## Exercise objective
The first line of the data below and every line after it, through the one with "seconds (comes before", must be transcribed without change.

## Dataset extract
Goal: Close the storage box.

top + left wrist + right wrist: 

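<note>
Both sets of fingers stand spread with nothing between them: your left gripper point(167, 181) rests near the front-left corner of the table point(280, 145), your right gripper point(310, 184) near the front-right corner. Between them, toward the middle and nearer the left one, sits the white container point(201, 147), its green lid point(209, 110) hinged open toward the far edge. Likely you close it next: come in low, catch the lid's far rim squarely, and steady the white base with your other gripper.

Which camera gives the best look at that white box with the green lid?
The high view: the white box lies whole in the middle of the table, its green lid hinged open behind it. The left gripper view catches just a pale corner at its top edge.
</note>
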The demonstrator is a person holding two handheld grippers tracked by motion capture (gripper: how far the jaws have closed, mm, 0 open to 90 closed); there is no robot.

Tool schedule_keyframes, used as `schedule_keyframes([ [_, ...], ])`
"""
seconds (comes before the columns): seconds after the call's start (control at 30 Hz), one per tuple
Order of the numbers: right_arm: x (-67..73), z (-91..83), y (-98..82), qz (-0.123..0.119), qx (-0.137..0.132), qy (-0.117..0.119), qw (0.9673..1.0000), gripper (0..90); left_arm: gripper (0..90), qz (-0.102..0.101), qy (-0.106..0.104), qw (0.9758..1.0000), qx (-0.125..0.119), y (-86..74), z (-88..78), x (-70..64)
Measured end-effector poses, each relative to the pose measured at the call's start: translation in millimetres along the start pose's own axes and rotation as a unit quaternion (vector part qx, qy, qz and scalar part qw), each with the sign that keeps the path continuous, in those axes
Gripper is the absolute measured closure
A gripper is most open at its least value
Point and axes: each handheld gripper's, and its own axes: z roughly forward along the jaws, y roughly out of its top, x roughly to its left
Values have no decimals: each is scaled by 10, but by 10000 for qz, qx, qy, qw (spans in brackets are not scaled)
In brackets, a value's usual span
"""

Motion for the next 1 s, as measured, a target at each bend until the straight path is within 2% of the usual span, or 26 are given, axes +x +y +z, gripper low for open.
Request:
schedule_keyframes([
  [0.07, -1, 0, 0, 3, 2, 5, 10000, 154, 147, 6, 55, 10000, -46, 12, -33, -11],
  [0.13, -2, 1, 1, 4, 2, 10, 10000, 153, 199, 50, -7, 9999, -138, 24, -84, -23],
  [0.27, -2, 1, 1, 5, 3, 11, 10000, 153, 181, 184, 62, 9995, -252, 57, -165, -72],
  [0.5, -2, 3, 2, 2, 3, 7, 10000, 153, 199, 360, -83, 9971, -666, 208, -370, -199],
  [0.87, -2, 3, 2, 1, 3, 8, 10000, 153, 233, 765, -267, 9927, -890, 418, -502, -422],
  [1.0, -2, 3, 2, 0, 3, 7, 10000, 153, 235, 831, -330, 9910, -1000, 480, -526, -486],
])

## Written response
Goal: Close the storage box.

top + left wrist + right wrist: 

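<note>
Both sets of fingers stand spread with nothing between them: your left gripper point(167, 181) rests near the front-left corner of the table point(280, 145), your right gripper point(310, 184) near the front-right corner. Between them, toward the middle and nearer the left one, sits the white container point(201, 147), its green lid point(209, 110) hinged open toward the far edge. Likely you close it next: come in low, catch the lid's far rim squarely, and steady the white base with your other gripper.

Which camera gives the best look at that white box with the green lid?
The high view: the white box lies whole in the middle of the table, its green lid hinged open behind it. The left gripper view catches just a pale corner at its top edge.
</note>
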The demonstrator is a person holding two handheld grippers tracked by motion capture (gripper: how far the jaws have closed, mm, 0 open to 90 closed); there is no robot.

Tool schedule_keyframes, used as `schedule_keyframes([ [_, ...], ])`
"""
seconds (comes before the columns): seconds after the call's start (control at 30 Hz), one per tuple

No additional response is required.